--- GIVEN ENTRIES Enclosed Below ---
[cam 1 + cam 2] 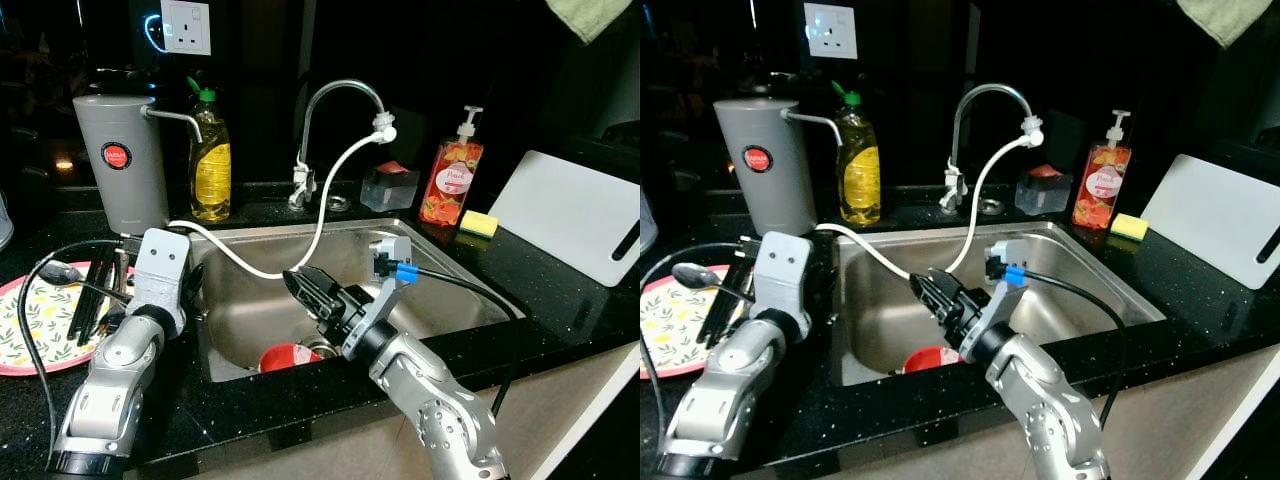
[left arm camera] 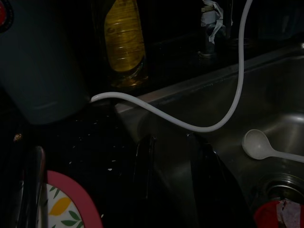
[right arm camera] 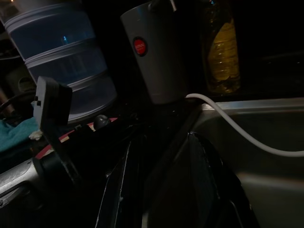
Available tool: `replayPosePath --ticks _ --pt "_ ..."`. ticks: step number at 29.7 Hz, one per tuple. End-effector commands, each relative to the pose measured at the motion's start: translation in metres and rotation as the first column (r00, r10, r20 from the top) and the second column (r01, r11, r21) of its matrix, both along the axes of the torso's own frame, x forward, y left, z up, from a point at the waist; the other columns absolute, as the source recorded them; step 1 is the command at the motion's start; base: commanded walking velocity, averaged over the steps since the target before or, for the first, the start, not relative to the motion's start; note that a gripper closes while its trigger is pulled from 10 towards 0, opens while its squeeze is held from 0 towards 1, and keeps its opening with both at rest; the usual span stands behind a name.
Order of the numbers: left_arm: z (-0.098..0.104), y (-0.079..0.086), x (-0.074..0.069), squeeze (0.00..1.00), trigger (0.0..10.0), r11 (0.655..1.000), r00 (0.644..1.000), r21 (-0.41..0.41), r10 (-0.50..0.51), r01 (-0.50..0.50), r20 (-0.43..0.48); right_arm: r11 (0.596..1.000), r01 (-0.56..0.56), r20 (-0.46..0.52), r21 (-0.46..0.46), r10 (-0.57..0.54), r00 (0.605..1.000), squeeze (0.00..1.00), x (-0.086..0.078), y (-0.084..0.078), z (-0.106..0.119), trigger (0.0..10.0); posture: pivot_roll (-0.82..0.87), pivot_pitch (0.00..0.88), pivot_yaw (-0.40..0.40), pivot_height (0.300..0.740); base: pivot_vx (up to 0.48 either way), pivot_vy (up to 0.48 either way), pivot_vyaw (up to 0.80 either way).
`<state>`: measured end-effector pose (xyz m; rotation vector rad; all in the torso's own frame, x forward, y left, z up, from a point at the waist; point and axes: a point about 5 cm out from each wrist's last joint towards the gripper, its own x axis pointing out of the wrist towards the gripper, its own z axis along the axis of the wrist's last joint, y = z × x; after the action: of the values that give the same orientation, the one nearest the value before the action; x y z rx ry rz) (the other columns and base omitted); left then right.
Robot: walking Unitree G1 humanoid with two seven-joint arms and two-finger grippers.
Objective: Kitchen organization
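Observation:
A steel sink (image 1: 450, 275) is set into the black counter. A red bowl (image 1: 290, 357) lies by the drain, and a white spoon (image 2: 259, 144) rests on the sink floor. My right gripper (image 1: 308, 285) hangs over the sink's middle, pointing left; it is open and holds nothing. My left gripper (image 2: 168, 140) is open over the counter at the sink's left rim, also holding nothing. Left of it, a pink-rimmed lemon-pattern plate (image 1: 30, 330) carries black utensils (image 1: 100, 285) and a spoon (image 1: 690, 274).
A white hose (image 1: 330, 200) runs from the faucet (image 1: 340, 95) across the sink to a grey dispenser (image 1: 120, 165). A yellow soap bottle (image 1: 210, 160), a small container (image 1: 390, 186), a red pump bottle (image 1: 452, 180), a yellow sponge (image 1: 479, 223) and a white cutting board (image 1: 575, 215) stand around the sink.

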<state>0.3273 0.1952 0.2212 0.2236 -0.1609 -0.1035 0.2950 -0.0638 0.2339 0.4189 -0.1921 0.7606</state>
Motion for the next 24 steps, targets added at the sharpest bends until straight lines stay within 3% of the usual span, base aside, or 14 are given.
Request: replayPosePath --ticks 1,24 --pt "-0.0033 -0.0002 -0.0002 0.0 10.0 1.0 1.0 0.013 -0.007 0.007 -0.016 0.999 0.032 -0.013 0.008 -0.032 0.999 0.0 0.0023 -0.0054 -0.0026 10.0 -0.01 0.0 -0.083 0.74 0.0 0.0 0.0" --pt "-0.0023 0.0011 0.003 0.0 10.0 1.0 1.0 0.007 0.003 -0.003 -0.007 0.998 0.061 -0.025 0.029 -0.06 0.998 0.0 0.0073 -0.0056 0.0 10.0 0.0 0.0 -0.092 0.74 0.0 0.0 0.0"
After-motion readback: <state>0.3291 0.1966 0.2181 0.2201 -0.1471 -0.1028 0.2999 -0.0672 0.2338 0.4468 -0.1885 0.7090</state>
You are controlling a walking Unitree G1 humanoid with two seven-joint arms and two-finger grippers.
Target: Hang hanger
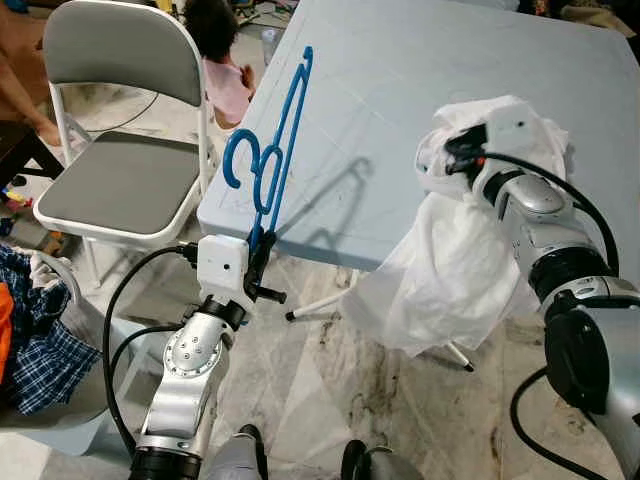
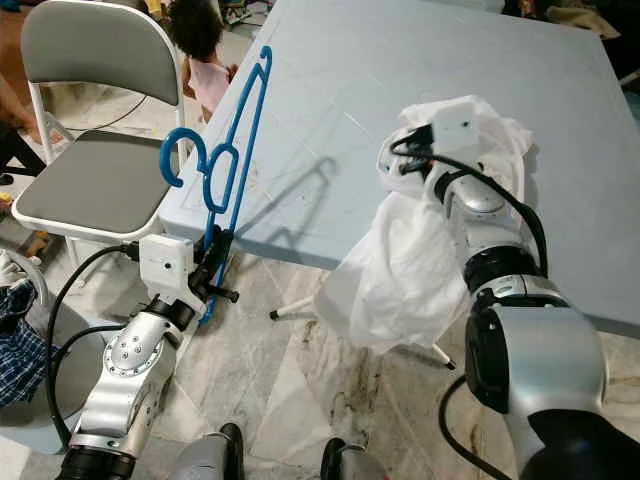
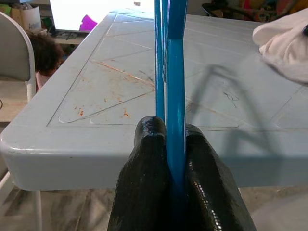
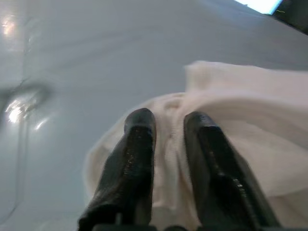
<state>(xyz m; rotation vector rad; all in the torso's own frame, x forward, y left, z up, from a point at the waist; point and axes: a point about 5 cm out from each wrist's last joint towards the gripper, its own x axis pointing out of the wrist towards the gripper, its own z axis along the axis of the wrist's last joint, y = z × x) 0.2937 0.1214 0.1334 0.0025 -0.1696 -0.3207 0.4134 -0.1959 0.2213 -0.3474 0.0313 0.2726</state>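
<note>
The left tool [image 1: 262, 250] is standing at the lower left of the head view, just off the near corner of the pale blue bench [image 1: 420, 120], and it is pinching the blue hanger [image 1: 268, 150] by its lower end. In the left wrist view the two black fingers [image 3: 144, 183] are pressing tight against the blue bar [image 3: 174, 96] from both sides. The hanger is rising upright from the grip, slanting up toward the top middle of the frame, its hook curling out to the left beside the bench edge.

At the right of the frame, the right tool [image 4: 168, 134] is reaching over the bench with a white garment [image 1: 450, 260] bunched around it. The cloth is lying partly on the bench top and partly spilling down over the near edge toward the marble floor [image 1: 350, 400]. In the right wrist view the fingers are sitting a little apart with a fold of white cloth caught between them.

A grey folding chair [image 1: 120, 180] is standing at the upper left, and a person [image 1: 220, 60] is sitting on the floor behind it.
</note>
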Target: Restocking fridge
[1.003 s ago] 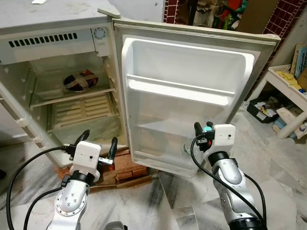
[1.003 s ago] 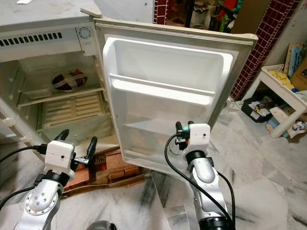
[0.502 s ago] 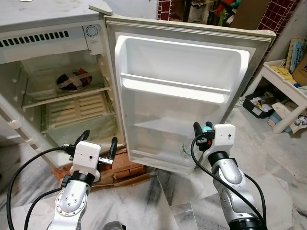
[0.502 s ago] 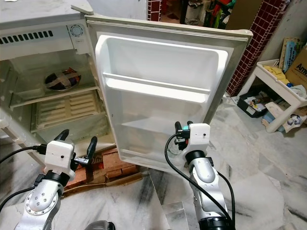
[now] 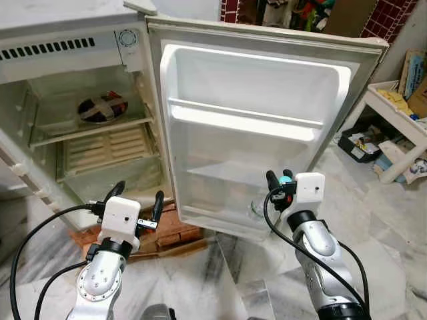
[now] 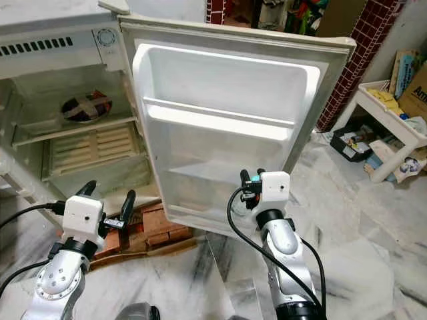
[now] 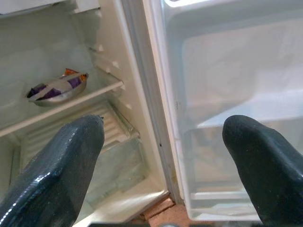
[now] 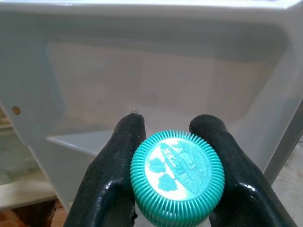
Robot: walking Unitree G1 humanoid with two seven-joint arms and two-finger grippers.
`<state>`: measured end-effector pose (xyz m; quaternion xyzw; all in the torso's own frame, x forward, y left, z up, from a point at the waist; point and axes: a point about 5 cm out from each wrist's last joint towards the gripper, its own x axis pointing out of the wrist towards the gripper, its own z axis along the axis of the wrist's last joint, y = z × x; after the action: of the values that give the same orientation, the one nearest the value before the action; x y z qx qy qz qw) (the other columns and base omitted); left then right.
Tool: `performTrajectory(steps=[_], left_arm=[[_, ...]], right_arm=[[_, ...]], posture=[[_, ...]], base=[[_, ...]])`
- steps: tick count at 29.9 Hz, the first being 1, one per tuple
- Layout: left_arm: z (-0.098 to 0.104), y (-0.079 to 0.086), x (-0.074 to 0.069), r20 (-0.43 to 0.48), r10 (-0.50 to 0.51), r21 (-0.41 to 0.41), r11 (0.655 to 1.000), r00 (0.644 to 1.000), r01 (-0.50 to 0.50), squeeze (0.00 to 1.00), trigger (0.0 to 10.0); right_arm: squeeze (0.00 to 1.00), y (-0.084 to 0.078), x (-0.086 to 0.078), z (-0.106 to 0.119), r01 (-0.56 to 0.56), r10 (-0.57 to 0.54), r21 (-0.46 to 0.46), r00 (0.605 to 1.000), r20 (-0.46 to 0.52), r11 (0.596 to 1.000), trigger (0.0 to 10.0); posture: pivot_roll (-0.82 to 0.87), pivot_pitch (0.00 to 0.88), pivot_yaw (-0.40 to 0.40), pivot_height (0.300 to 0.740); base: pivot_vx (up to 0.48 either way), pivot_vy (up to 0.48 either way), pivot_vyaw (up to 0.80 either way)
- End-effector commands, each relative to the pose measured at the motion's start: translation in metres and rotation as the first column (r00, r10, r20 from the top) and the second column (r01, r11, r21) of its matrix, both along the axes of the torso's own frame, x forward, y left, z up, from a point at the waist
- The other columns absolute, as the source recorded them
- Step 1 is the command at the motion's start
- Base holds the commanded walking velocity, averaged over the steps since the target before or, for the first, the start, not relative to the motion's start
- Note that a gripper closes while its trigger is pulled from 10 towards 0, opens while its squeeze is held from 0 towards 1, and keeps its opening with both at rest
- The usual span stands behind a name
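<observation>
A bottle (image 8: 177,176) with a ribbed teal cap is sitting pinched between the two black fingers (image 8: 110,179) of the right gripper (image 5: 277,181), which is closing on it just below the cap, presumably so the body hangs free to be lowered into a door rack. The gripper is hovering right in front of the lowest shelf of the open fridge door (image 5: 253,87), on the right of the scene, and a glimpse of clear bottle is showing beneath it against the rack. That placement is suggesting the bottle is meant for the door's bottom compartment, though whether it is already resting there I cannot tell. The left gripper (image 5: 137,200) is waiting to the left, near the robot, its fingers spread wide and holding nothing, likely kept clear while the other arm works. The right wrist view is revealing the cap's embossed top and the firm grip, which the head views are reducing to a teal speck. The left wrist view is looking past its parted fingers into the fridge, showing a wrapped bowl (image 7: 57,88) on the far inner shelf.
</observation>
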<state>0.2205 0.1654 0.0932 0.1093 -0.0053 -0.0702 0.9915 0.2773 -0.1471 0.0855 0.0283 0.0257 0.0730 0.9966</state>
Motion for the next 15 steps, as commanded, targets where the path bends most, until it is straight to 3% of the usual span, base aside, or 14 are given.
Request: performTrajectory(steps=[1,11,15], left_arm=[[-0.0027,0.0008,-0.0007,-0.010,0.008,0.004,1.000,1.000,-0.008,0.00,10.0],[-0.0019,0.0015,0.0018,-0.004,0.010,0.007,1.000,1.000,-0.010,0.00,10.0],[-0.0015,0.0019,0.0027,-0.003,0.012,0.008,1.000,1.000,-0.012,0.00,10.0]], right_arm=[[0.00,0.0024,0.0017,0.0113,-0.013,0.012,0.012,0.998,0.054,1.000,10.0],[0.00,0.0035,0.0057,0.0115,-0.010,0.009,0.006,0.999,0.049,1.000,10.0],[0.00,0.0047,0.0075,0.0119,-0.011,0.011,0.008,0.999,0.051,1.000,10.0]], posture=[[0.08,0.084,-0.044,0.692],[0.09,0.090,-0.043,0.692],[0.08,0.089,-0.043,0.662]], base=[[0.000,0.000,0.00],[0.000,0.000,0.00],[0.000,0.000,0.00]])
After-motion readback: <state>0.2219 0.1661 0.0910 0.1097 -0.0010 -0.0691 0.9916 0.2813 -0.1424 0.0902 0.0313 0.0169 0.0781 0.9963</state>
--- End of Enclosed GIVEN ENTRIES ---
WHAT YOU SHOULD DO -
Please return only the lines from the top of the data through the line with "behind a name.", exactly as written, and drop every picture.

EXERCISE OUTPUT -
[cam 1 + cam 2] 
[left arm camera] 
[right arm camera] 
Available tool: `replayPosePath --ticks _ --pt "_ ..."`. ticks: step number at 29.7 Hz, one per tuple. End-effector commands, each relative to the pose measured at the motion's start: translation in metres and rotation as the first column (r00, r10, r20 from the top) and the second column (r01, r11, r21) of its matrix, both along the axes of the torso's own frame, x forward, y left, z up, from a point at the waist; the other columns absolute, as the source recorded them; step 1 is the command at the motion's start; base: commanded walking velocity, averaged over the steps since the target before or, for the first, the start, not relative to the motion's start; note that a gripper closes while its trigger is pulled from 10 towards 0, opens while its squeeze is held from 0 towards 1, and keeps its opening with both at rest; the usual span stands behind a name.

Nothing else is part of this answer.